DATA

=== Section Start ===

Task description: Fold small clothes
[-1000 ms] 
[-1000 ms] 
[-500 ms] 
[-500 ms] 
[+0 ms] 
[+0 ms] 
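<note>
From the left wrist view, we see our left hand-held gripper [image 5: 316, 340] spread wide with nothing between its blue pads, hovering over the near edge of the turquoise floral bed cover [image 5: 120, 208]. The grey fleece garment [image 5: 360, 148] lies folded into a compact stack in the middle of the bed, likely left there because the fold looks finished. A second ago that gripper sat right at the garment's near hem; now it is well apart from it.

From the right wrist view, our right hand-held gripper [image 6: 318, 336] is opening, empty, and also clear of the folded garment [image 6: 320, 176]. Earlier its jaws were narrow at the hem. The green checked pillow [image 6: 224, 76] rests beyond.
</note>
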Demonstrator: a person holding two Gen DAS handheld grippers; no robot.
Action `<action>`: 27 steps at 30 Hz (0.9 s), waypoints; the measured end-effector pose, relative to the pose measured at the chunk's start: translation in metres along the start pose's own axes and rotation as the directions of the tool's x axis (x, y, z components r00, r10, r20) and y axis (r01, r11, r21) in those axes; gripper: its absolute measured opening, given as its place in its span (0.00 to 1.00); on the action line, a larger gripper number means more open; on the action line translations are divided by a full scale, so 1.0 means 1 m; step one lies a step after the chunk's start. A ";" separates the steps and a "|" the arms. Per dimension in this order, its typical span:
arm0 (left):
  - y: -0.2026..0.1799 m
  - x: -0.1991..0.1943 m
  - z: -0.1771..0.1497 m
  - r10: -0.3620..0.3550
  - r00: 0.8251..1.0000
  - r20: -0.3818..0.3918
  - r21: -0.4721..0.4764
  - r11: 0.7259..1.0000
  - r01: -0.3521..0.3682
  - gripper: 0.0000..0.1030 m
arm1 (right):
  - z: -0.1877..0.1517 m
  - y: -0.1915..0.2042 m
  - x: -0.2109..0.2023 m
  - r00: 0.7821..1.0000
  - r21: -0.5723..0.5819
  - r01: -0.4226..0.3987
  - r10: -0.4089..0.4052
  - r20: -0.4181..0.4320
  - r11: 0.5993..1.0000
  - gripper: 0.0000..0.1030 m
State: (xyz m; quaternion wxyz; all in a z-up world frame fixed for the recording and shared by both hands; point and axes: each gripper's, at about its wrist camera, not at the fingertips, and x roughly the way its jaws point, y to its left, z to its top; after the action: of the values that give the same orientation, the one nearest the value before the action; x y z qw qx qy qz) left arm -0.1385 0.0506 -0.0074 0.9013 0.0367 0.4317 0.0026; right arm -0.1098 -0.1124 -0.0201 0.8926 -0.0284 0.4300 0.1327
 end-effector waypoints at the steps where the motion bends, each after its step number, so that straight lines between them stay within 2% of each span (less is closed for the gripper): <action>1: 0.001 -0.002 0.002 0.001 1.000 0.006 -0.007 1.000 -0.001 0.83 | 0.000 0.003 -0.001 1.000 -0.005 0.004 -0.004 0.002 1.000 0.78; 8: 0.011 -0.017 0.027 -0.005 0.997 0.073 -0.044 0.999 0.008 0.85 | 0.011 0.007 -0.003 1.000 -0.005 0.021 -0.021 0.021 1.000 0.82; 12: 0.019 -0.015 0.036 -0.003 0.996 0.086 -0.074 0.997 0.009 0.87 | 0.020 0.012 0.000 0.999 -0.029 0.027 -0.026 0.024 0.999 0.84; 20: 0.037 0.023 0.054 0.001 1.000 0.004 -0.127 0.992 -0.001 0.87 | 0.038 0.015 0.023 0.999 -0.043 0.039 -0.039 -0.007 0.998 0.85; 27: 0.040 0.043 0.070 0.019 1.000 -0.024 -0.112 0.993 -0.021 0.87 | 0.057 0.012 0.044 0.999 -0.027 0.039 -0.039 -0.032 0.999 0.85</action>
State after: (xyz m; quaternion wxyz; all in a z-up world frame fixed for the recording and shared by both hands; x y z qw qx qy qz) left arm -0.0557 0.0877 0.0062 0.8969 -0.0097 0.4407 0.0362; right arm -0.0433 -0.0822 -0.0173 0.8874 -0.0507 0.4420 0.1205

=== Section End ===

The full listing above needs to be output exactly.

OUTPUT BELOW
Task description: Fold small clothes
[-1000 ms] 
[-1000 ms] 
[-500 ms] 
[-500 ms] 
[+0 ms] 
[+0 ms] 
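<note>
From the left wrist view, we see our left hand-held gripper [image 5: 316, 340] spread wide with nothing between its blue pads, hovering over the near edge of the turquoise floral bed cover [image 5: 120, 208]. The grey fleece garment [image 5: 360, 148] lies folded into a compact stack in the middle of the bed, likely left there because the fold looks finished. A second ago that gripper sat right at the garment's near hem; now it is well apart from it.

From the right wrist view, our right hand-held gripper [image 6: 318, 336] is opening, empty, and also clear of the folded garment [image 6: 320, 176]. Earlier its jaws were narrow at the hem. The green checked pillow [image 6: 224, 76] rests beyond.
</note>
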Demonstrator: a person holding two Gen DAS handheld grippers; no robot.
Action `<action>`: 27 steps at 30 Hz (0.9 s), waypoints; the measured end-effector pose, relative to the pose measured at the chunk's start: translation in metres along the start pose's own axes and rotation as the directions of the tool's x axis (x, y, z components r00, r10, r20) and y axis (r01, r11, r21) in those axes; gripper: its absolute measured opening, given as its place in its span (0.00 to 1.00); on the action line, a larger gripper number means more open; on the action line translations are divided by a full scale, so 1.0 means 1 m; step one lies a step after the chunk's start. A ";" separates the steps and a "|" the arms. Per dimension in this order, its typical span:
arm0 (left):
  - y: -0.2026..0.1799 m
  - x: -0.1991..0.1943 m
  - z: -0.1771..0.1497 m
  - r10: -0.3620..0.3550
  - r00: 0.8251..1.0000
  - r20: -0.3818..0.3918
  - r21: -0.4721..0.4764
  - r11: 0.7259..1.0000
  - r01: -0.3521..0.3682
  - gripper: 0.0000..0.1030 m
arm1 (right):
  - z: -0.1877..0.1517 m
  - y: -0.1915..0.2042 m
  - x: -0.2109..0.2023 m
  - r00: 0.7821..1.0000
  - r21: -0.5723..0.5819
  - r01: -0.4226..0.3987
  - r10: -0.4089..0.4052
  - r20: -0.4181..0.4320
  - r11: 0.5993..1.0000
  - gripper: 0.0000..0.1030 m
State: (xyz m; quaternion wxyz; all in a z-up world frame fixed for the recording and shared by both hands; point and axes: each gripper's, at about its wrist camera, not at the fingertips, and x roughly the way its jaws point, y to its left, z to its top; after the action: of the values that give the same orientation, the one nearest the value before the action; x y z qw qx qy qz) left arm -0.1385 0.0506 -0.0074 0.9013 0.0367 0.4317 0.0026; right arm -0.1098 -0.1124 -0.0201 0.8926 -0.0284 0.4300 0.1327
 end-effector waypoints at the steps where the motion bends, each after its step number, so that straight lines between them stay within 2% of each span (less is closed for the gripper): <action>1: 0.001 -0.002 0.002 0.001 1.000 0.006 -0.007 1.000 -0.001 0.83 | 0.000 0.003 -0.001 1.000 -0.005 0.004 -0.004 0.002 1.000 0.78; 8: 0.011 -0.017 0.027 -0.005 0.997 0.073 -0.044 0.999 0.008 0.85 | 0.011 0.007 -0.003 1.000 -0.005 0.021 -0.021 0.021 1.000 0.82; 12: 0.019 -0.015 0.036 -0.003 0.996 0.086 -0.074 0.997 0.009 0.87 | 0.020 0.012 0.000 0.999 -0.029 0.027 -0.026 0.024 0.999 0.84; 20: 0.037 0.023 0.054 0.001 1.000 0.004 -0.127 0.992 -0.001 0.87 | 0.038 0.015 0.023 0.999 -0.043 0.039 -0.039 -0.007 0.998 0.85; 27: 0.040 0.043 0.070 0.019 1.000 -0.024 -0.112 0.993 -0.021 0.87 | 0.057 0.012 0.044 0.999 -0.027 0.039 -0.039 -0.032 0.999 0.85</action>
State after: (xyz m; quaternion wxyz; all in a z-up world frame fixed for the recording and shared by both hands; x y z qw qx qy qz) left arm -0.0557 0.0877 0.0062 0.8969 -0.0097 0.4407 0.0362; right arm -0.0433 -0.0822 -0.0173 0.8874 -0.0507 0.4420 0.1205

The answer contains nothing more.